#### [Activity]
Retype, word for word, each line between the lines holding "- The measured" and "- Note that", inclusive, and leave the rest of the data alone.

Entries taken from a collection
=-=-=

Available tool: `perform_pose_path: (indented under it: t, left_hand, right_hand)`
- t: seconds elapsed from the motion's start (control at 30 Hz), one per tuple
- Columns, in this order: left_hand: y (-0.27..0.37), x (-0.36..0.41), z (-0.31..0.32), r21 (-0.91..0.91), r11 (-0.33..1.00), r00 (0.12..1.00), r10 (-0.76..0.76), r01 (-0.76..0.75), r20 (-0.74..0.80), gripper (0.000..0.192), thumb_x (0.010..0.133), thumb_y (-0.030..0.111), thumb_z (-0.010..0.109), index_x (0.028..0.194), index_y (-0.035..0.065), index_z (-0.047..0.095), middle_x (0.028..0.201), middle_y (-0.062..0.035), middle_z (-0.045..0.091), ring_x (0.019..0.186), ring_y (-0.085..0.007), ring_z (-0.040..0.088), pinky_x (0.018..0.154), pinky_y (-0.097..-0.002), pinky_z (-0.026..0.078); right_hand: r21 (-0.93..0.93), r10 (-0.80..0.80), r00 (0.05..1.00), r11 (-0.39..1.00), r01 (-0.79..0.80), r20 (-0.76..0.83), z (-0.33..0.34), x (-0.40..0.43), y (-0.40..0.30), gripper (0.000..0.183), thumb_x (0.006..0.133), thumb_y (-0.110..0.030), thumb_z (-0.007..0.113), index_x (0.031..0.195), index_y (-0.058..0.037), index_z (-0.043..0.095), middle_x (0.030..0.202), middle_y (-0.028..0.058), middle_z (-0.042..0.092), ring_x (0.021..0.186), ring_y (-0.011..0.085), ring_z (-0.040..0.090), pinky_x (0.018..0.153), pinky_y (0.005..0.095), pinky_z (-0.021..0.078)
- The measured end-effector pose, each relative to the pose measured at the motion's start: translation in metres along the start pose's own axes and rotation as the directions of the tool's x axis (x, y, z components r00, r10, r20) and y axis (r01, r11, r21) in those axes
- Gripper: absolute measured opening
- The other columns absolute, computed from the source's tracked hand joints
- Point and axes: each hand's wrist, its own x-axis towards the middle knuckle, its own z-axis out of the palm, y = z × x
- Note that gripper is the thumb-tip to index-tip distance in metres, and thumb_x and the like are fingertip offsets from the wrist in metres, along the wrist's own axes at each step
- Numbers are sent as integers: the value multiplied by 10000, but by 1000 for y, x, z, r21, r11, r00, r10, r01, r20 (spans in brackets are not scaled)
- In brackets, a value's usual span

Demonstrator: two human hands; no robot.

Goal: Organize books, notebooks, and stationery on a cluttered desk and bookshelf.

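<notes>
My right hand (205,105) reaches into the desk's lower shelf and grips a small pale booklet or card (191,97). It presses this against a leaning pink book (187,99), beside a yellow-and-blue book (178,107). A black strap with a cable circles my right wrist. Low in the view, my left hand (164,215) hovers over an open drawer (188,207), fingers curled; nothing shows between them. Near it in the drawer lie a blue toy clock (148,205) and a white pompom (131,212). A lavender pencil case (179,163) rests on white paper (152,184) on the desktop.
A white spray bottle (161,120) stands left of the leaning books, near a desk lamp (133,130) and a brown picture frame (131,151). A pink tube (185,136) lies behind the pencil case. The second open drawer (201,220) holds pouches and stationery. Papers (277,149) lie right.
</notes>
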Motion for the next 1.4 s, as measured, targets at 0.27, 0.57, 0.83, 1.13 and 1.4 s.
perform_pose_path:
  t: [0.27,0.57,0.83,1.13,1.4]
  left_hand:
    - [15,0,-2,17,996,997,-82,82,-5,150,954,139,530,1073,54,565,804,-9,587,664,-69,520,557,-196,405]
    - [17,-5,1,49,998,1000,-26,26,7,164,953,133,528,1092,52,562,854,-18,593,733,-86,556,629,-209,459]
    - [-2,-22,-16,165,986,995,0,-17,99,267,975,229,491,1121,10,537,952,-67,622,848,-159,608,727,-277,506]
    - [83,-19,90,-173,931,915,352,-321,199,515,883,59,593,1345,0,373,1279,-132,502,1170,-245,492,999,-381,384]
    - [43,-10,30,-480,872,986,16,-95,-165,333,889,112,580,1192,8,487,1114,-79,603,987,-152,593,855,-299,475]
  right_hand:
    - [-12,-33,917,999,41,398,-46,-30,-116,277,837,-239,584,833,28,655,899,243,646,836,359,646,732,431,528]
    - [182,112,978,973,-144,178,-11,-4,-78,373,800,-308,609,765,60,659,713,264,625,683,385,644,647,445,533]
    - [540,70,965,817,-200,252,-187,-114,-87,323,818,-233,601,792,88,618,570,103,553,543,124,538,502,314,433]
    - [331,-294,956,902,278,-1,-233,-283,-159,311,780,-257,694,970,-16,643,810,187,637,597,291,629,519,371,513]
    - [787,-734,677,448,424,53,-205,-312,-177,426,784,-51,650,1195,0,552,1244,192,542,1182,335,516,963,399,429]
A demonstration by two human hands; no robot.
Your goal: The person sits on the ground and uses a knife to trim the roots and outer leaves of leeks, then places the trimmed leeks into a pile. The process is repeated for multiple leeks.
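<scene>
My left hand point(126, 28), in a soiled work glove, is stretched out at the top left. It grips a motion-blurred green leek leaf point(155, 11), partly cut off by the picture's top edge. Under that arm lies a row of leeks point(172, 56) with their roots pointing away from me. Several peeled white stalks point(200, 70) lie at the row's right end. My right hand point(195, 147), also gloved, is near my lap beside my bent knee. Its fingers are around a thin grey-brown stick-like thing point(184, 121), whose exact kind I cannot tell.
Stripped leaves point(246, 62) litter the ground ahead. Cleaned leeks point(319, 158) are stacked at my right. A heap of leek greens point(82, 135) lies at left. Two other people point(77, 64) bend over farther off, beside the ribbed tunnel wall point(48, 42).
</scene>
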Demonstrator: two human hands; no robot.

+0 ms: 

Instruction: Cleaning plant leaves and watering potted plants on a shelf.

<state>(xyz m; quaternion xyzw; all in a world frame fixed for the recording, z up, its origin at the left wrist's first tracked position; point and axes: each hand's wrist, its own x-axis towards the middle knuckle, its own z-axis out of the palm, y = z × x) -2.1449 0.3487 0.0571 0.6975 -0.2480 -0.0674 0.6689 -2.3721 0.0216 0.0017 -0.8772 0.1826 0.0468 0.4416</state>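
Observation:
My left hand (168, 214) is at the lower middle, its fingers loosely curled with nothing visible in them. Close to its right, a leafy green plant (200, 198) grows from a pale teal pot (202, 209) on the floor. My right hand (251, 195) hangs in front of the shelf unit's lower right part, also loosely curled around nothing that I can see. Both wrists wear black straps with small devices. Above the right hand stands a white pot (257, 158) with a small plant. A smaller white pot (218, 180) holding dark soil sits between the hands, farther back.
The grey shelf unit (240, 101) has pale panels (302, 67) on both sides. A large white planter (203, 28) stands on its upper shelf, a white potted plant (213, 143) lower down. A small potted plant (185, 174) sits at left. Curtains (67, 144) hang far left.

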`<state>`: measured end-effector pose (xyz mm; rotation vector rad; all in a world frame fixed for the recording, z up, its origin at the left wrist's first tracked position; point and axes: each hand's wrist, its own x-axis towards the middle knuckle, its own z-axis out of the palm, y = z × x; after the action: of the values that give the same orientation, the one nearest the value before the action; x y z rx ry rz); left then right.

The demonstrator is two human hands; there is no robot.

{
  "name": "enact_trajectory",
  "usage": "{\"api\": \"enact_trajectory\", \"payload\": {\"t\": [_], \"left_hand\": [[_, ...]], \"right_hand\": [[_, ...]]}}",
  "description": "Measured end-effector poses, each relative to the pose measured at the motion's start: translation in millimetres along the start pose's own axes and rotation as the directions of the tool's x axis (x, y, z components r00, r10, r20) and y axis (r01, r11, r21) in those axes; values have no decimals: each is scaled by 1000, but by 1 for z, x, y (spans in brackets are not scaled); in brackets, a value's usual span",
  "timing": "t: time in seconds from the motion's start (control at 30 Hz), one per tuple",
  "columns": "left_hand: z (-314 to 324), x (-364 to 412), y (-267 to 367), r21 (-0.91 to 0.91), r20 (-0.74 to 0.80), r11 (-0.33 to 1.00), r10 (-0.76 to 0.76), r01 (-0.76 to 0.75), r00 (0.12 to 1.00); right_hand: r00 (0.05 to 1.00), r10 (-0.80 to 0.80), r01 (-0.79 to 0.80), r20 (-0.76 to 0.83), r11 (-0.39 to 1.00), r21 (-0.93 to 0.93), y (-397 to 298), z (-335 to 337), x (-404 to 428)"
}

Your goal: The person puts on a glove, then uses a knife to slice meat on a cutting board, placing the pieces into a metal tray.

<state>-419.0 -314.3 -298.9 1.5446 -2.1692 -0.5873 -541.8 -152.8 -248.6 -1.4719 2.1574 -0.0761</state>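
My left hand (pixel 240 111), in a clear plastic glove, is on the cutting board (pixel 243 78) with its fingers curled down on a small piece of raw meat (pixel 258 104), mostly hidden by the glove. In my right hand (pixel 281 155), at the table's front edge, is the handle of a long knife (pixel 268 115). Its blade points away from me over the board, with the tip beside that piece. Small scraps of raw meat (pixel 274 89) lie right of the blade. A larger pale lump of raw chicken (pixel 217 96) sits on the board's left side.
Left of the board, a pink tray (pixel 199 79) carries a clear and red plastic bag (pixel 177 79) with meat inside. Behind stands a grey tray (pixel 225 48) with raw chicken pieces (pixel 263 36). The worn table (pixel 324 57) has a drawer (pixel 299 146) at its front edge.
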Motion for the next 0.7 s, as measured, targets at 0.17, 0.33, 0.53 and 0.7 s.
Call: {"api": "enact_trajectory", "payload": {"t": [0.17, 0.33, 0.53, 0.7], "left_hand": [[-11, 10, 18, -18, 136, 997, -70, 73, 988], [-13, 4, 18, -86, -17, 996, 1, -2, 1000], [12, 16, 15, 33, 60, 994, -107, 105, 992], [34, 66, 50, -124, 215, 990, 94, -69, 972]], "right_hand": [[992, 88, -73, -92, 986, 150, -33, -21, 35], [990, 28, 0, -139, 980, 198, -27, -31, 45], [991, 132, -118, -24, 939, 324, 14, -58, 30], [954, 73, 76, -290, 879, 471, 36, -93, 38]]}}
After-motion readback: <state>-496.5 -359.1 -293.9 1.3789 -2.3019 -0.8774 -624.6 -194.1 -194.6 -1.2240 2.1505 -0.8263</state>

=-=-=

#### [Task response]
- The measured end-effector pose, each relative to the pose measured at the motion's start: translation in metres along the start pose's own axes and rotation as the directions of the tool's x axis (x, y, z components r00, r10, r20) and y axis (r01, r11, r21) in those axes
- Gripper: absolute measured opening
- The other columns absolute, computed from the source's tracked hand joints
- Point and axes: each hand's wrist, its own x-axis towards the middle knuckle, its own z-axis out of the palm, y = z × x
- Note that gripper is the thumb-tip to index-tip distance in metres, and thumb_x and the like are fingertip offsets from the wrist in metres, along the wrist's own axes at each step

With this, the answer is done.